**Instructions for the task:** Find the line holding "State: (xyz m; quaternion" in the entries below. Give it again exactly, along with every line after it up to and including the line holding "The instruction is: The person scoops".

**Records provided:**
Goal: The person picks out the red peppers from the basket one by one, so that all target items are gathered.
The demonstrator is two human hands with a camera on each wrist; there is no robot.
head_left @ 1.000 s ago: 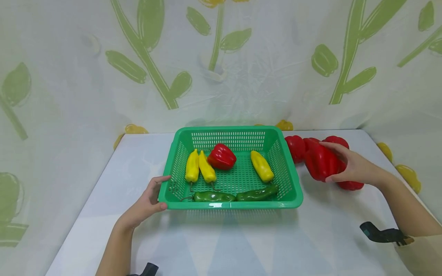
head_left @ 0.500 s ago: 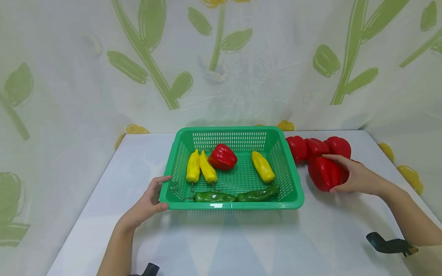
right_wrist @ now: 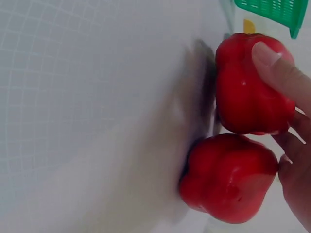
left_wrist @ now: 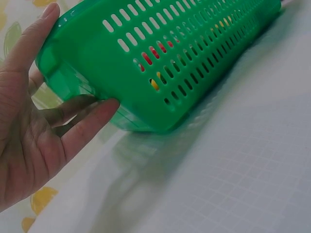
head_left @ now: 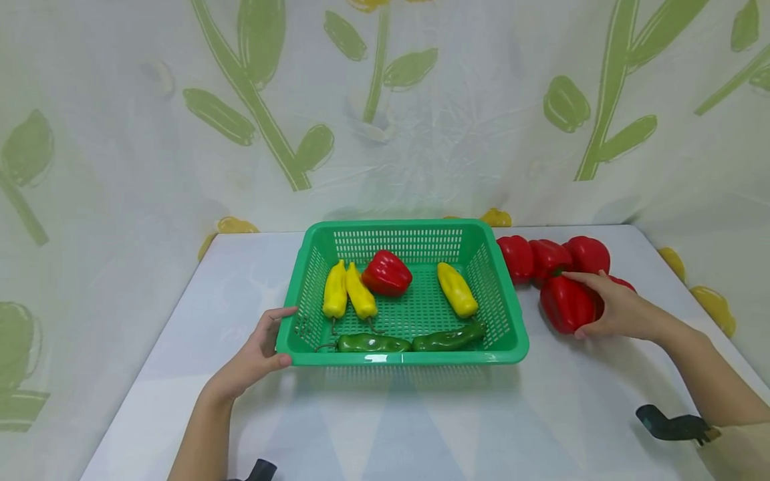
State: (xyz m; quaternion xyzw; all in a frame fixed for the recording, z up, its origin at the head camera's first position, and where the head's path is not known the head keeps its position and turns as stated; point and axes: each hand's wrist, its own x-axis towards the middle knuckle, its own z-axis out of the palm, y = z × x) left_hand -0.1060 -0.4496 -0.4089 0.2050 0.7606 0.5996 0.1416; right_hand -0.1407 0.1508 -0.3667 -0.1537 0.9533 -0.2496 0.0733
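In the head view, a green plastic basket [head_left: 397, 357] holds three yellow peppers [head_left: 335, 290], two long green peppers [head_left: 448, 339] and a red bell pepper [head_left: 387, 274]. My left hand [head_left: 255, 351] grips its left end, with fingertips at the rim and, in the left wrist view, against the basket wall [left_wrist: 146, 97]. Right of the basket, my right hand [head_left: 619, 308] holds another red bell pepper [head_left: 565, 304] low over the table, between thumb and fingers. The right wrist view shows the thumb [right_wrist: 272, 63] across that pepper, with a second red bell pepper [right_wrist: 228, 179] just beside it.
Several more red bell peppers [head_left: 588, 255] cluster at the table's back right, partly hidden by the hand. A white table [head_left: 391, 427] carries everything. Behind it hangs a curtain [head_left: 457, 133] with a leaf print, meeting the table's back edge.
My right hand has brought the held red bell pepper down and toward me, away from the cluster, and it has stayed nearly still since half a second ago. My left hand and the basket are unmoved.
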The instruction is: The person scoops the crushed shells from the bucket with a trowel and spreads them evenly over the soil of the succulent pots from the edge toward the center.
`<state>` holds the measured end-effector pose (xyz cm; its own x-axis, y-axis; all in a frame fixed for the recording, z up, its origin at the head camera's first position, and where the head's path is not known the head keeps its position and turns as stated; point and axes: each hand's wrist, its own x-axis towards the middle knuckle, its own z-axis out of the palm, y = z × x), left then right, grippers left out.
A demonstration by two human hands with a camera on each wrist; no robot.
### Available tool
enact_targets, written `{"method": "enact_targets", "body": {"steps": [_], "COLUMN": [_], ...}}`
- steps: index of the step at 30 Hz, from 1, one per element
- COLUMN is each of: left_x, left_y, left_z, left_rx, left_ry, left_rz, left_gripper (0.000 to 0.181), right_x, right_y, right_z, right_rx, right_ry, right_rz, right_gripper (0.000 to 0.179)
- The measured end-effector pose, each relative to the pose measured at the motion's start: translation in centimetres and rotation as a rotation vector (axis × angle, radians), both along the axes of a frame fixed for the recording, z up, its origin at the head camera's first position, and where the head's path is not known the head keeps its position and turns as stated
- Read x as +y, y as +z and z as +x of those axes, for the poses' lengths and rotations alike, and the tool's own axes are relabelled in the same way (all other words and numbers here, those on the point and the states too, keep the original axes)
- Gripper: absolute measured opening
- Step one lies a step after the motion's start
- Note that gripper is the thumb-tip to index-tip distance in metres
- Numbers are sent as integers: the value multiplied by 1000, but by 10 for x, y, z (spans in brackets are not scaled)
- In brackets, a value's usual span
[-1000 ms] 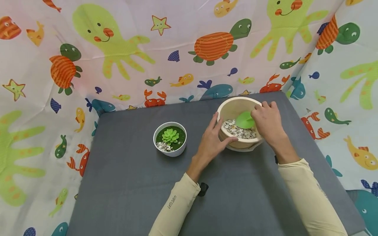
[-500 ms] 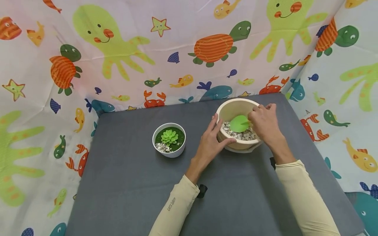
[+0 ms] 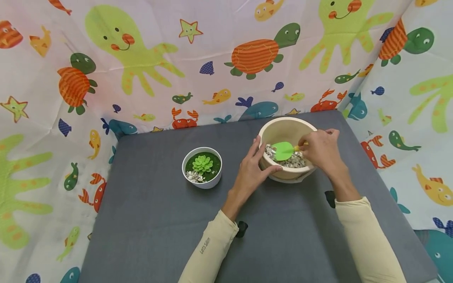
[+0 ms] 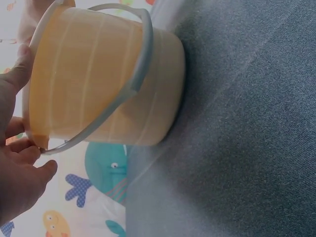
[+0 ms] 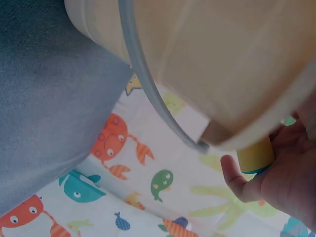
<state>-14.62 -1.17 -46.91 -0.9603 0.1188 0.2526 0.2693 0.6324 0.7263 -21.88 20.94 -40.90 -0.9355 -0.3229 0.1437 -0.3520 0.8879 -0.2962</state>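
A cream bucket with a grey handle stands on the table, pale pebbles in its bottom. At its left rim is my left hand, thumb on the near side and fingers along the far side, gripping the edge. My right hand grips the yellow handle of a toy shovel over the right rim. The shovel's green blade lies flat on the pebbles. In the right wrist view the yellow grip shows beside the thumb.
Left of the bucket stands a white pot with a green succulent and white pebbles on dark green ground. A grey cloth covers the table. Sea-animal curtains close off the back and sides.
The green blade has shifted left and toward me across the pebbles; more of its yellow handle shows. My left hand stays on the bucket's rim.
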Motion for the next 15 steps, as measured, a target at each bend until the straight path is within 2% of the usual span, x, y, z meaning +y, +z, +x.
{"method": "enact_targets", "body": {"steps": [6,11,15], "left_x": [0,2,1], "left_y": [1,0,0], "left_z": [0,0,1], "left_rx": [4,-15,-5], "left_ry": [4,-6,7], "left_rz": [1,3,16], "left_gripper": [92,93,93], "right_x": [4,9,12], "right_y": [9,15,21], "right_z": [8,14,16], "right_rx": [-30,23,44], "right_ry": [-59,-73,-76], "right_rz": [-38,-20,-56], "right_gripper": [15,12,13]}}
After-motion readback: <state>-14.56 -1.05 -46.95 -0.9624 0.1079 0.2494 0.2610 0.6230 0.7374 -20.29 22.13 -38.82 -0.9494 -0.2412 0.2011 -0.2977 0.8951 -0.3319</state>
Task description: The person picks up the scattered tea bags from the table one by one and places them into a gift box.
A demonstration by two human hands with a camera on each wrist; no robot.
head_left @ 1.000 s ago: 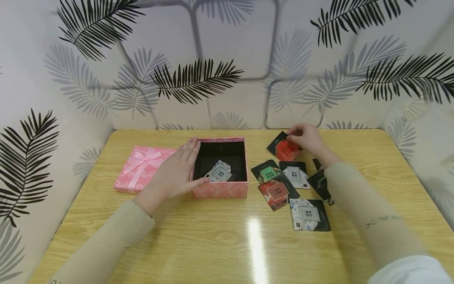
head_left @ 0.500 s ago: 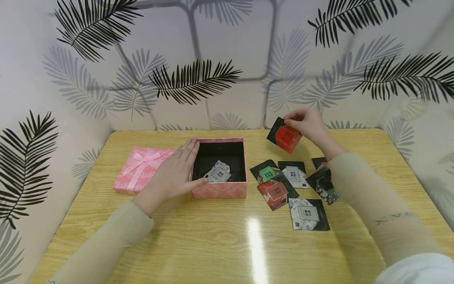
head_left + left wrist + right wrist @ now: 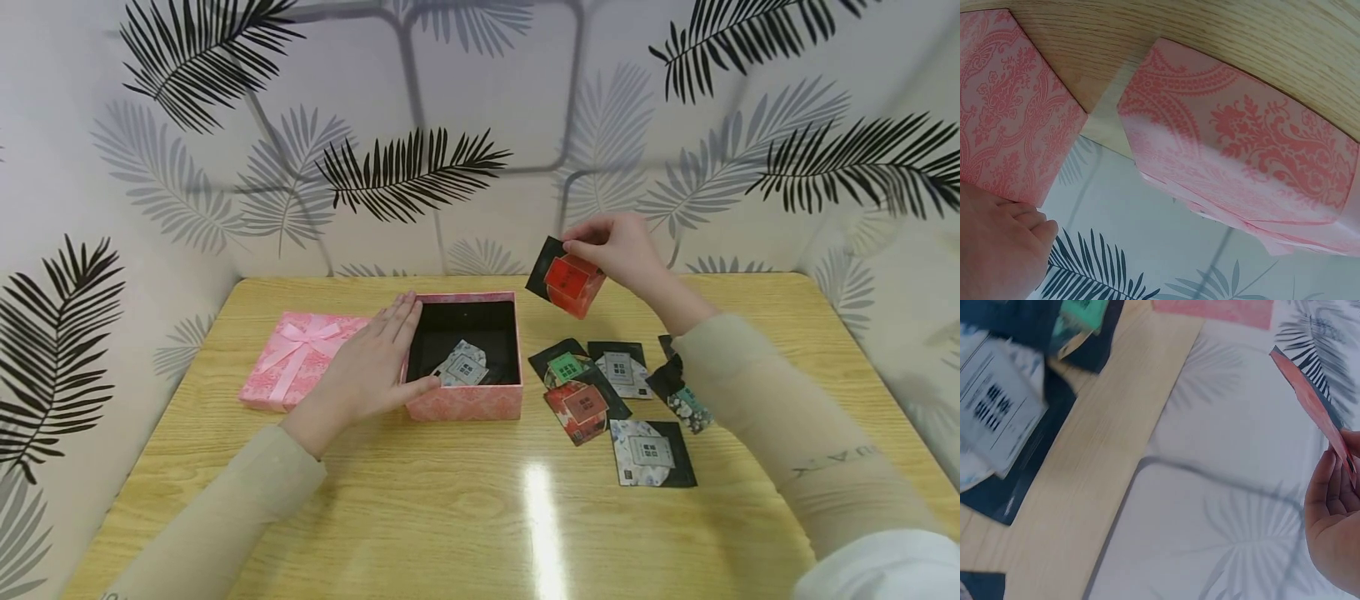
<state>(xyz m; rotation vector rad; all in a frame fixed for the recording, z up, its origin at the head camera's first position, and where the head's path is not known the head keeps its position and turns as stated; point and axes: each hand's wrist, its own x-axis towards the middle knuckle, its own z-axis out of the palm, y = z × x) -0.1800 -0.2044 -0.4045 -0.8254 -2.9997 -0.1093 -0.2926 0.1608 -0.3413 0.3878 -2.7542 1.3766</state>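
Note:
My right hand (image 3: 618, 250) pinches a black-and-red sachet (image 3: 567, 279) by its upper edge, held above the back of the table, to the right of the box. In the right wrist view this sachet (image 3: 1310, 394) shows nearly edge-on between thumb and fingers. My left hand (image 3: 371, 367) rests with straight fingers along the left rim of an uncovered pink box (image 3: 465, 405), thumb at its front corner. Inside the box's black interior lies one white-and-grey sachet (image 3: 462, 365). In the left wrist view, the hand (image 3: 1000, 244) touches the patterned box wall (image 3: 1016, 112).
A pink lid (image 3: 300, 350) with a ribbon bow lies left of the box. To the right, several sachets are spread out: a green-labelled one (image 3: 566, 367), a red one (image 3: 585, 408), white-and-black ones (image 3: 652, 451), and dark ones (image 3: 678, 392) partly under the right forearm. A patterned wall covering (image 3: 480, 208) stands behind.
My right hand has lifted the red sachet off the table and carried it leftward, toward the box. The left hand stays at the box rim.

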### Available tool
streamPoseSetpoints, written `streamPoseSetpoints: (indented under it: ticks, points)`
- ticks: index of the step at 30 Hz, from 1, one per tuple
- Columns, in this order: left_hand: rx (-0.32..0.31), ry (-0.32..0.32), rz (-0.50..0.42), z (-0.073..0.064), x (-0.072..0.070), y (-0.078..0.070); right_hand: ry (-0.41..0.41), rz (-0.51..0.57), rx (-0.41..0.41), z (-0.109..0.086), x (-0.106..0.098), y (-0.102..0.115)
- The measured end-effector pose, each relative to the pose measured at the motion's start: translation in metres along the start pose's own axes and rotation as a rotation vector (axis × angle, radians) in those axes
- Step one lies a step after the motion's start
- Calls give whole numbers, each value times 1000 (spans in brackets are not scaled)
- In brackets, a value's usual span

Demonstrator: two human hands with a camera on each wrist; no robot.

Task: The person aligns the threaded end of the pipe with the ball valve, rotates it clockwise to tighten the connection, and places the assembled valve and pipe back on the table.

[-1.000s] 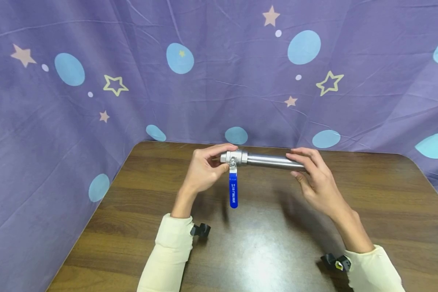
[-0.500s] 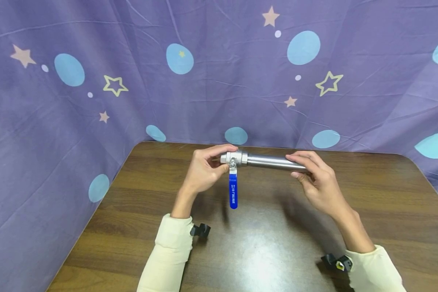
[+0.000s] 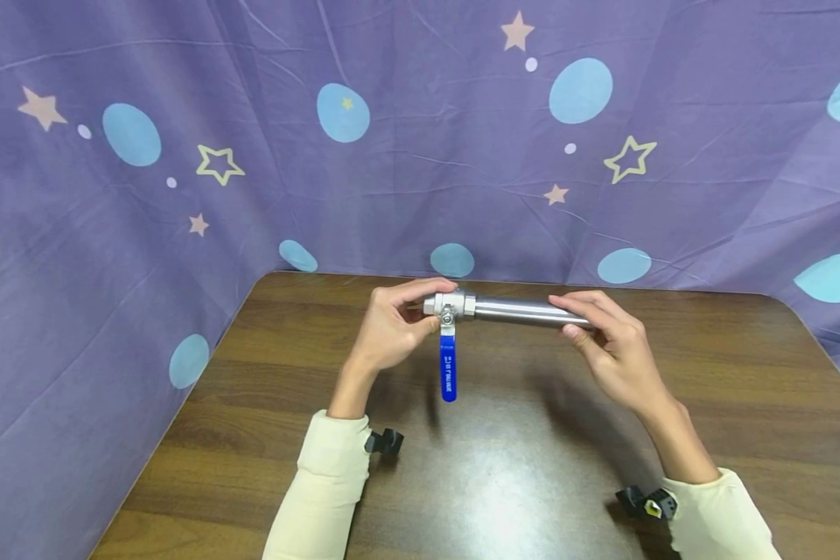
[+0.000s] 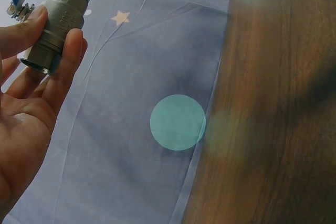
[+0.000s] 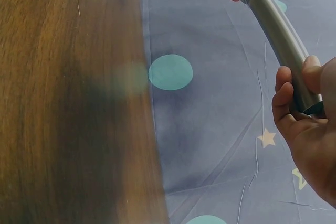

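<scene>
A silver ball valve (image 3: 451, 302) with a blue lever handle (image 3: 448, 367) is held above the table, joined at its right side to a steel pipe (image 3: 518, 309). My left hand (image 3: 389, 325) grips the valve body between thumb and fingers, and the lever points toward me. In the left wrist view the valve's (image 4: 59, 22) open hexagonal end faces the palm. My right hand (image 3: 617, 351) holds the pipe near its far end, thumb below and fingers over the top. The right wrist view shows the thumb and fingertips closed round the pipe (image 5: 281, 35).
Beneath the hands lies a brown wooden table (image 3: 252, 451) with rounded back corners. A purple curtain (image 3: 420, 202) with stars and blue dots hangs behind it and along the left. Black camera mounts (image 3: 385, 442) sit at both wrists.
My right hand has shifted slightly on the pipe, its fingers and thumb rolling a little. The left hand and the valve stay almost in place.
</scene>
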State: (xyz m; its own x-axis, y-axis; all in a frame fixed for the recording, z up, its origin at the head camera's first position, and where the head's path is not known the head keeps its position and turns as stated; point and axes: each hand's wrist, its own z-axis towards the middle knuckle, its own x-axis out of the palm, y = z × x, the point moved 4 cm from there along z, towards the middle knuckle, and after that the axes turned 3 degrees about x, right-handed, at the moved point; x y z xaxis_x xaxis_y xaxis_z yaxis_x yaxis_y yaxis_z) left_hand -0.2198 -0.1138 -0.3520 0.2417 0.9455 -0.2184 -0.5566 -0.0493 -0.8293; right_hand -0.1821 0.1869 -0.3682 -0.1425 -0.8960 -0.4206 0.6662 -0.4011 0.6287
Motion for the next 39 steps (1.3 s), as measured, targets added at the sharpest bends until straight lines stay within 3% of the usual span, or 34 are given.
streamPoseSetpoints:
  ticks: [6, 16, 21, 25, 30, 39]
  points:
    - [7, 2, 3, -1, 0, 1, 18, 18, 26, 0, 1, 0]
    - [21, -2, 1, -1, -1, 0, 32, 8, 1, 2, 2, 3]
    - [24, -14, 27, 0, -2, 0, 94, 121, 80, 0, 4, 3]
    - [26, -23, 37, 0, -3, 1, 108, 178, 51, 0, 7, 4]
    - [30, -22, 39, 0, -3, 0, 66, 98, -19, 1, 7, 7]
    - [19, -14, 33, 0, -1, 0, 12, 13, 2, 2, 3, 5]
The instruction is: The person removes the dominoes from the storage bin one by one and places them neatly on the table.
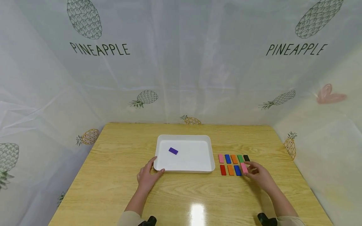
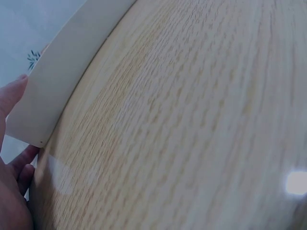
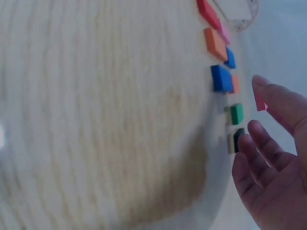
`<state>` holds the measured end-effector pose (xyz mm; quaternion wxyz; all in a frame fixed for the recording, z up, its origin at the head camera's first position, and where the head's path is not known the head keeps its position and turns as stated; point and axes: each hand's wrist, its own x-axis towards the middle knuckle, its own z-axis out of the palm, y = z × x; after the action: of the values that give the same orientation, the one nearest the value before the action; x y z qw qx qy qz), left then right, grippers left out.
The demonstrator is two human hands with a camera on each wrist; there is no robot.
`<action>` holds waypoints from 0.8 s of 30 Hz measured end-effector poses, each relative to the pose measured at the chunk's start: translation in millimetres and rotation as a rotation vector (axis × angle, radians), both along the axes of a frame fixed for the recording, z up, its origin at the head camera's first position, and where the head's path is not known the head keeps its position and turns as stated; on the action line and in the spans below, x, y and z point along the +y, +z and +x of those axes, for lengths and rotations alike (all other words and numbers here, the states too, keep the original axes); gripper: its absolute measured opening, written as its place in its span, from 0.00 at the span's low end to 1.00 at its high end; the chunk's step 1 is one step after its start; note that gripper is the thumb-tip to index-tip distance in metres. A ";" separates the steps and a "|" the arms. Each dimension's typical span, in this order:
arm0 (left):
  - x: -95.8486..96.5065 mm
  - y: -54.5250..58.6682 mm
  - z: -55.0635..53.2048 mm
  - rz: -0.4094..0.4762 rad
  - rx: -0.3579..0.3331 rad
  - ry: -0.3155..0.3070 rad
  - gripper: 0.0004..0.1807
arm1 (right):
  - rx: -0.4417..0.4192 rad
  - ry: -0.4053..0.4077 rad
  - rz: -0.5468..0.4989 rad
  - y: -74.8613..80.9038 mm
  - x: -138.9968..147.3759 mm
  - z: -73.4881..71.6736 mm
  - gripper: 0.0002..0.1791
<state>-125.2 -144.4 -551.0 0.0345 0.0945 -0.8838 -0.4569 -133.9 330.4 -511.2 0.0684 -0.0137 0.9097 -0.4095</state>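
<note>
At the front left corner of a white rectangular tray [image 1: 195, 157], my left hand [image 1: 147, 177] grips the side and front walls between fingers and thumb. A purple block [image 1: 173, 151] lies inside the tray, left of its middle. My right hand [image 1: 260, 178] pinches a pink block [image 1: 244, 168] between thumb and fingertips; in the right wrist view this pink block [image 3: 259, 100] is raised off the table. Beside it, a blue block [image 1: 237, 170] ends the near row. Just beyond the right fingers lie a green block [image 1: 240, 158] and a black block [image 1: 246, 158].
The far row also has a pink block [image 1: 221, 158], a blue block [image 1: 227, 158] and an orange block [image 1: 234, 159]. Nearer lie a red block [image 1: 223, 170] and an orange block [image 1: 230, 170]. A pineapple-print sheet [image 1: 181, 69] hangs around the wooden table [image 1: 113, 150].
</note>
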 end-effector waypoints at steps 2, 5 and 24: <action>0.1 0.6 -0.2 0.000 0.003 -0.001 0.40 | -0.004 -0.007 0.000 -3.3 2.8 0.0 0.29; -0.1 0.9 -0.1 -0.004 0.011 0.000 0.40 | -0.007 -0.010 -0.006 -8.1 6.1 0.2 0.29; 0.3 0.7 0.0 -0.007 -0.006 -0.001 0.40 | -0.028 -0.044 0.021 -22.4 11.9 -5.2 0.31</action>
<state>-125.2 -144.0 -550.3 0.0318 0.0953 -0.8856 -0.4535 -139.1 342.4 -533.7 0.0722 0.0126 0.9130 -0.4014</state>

**Task result:**
State: (xyz m; quaternion xyzw; all in a frame fixed for the recording, z up, its origin at the head camera's first position, and where the head's path is not known the head keeps its position and turns as stated; point and axes: each hand's wrist, its own x-axis towards the middle knuckle, its own z-axis out of the palm, y = z × x) left_hand -0.1060 -0.4496 -0.4089 0.2050 0.7606 0.5996 0.1416; right_hand -0.1407 0.1508 -0.3667 -0.1537 0.9533 -0.2496 0.0733
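In the head view, a green plastic basket [head_left: 397, 357] holds three yellow peppers [head_left: 335, 290], two long green peppers [head_left: 448, 339] and a red bell pepper [head_left: 387, 274]. My left hand [head_left: 255, 351] grips its left end, with fingertips at the rim and, in the left wrist view, against the basket wall [left_wrist: 146, 97]. Right of the basket, my right hand [head_left: 619, 308] holds another red bell pepper [head_left: 565, 304] low over the table, between thumb and fingers. The right wrist view shows the thumb [right_wrist: 272, 63] across that pepper, with a second red bell pepper [right_wrist: 228, 179] just beside it.
Several more red bell peppers [head_left: 588, 255] cluster at the table's back right, partly hidden by the hand. A white table [head_left: 391, 427] carries everything. Behind it hangs a curtain [head_left: 457, 133] with a leaf print, meeting the table's back edge.
My right hand has brought the held red bell pepper down and toward me, away from the cluster, and it has stayed nearly still since half a second ago. My left hand and the basket are unmoved.
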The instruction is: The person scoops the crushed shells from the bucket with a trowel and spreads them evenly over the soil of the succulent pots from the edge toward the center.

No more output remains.